» Task goal: Repeat the data that follows exactly, starting at the line with "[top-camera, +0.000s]" and ending at the line with "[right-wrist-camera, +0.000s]", and leave out every picture.

=== Supplied information ===

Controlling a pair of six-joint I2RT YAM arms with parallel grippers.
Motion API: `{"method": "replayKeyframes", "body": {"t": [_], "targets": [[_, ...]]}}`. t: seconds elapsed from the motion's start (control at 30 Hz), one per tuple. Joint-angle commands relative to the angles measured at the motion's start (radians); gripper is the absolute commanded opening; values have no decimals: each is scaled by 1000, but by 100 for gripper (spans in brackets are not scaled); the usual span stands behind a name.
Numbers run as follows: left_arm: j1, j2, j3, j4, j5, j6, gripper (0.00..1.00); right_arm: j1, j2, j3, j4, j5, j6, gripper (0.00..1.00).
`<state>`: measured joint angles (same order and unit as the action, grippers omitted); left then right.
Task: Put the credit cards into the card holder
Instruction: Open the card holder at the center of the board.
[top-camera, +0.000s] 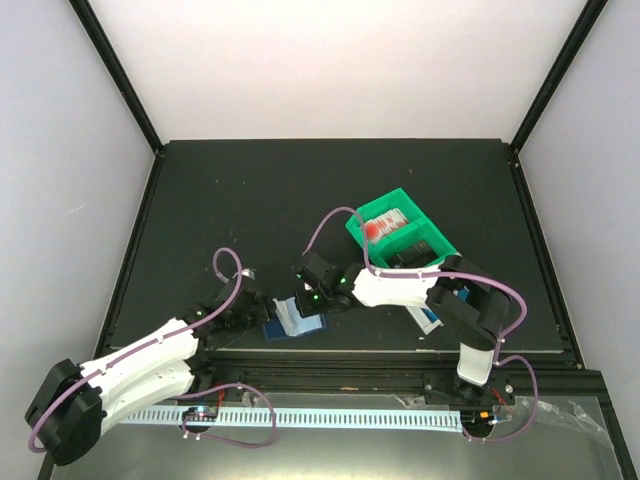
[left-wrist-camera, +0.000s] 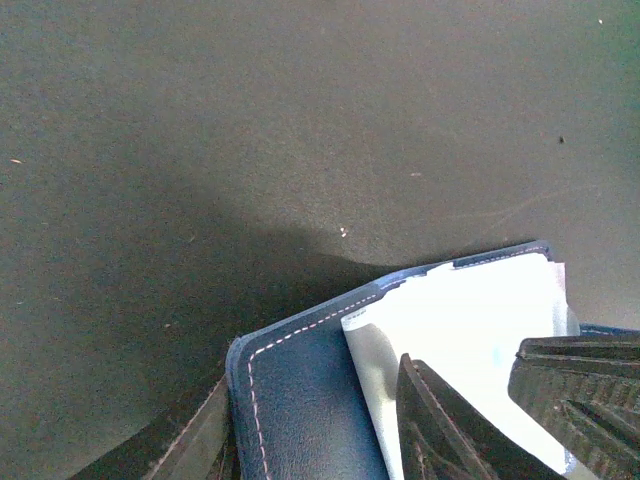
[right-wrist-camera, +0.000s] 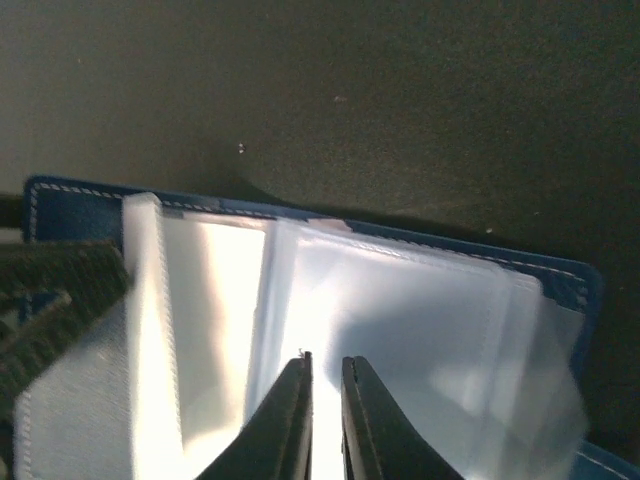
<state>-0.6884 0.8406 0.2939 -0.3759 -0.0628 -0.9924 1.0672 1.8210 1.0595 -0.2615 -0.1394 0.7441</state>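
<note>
Right gripper (right-wrist-camera: 322, 368), jaws almost together, sits among the clear sleeves (right-wrist-camera: 420, 320) (pinching one or not, unclear) of the open card holder (right-wrist-camera: 570, 280) at the mat's (top-camera: 250, 200) near edge, its cover clamped by the left gripper (left-wrist-camera: 315, 380): seemingly pocket-opening, card-fetching next.

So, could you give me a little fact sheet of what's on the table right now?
card holder: open on the table, clear sleeves showing
left gripper: astride its navy cover, seemingly gripping it
right gripper: nearly shut over the sleeves
green bin: further back, holding red-and-white items
</note>
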Motion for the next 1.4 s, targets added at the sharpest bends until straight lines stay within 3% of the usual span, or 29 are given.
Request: {"method": "replayKeyframes", "body": {"t": [0.0,0.13,0.23,0.53,0.77,1.03,1.17,1.37], "targets": [[7,30,-9,67,66,12,42,17,17,40,26,-12,-21,16],[7,33,-5,83,81,1,43,38,27,75,-8,-13,-77,33],[7,15,29,13,22,-10,44,58,56,103,-59,34,-104,39],[26,-119,99,-173,-110,-83,46,164,126,155,-223,359,-132,60],[80,-252,93,-223,-14,-95,46,193,178,128,-251,501,-130,81],[143,-235,-39,70,349,-105,41,194,201,82,-195,505,-111,83],[143,-140,-32,177,437,-61,30,193,168,24,-115,474,-106,79],[147,12,-32,310,458,-10,24,193,100,-66,8,421,-142,75]]}}
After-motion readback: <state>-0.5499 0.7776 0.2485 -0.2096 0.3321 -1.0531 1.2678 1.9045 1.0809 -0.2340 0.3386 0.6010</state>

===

» Answer section:
[top-camera, +0.000s] 
[left-wrist-camera, +0.000s] 
[right-wrist-camera, +0.000s] 

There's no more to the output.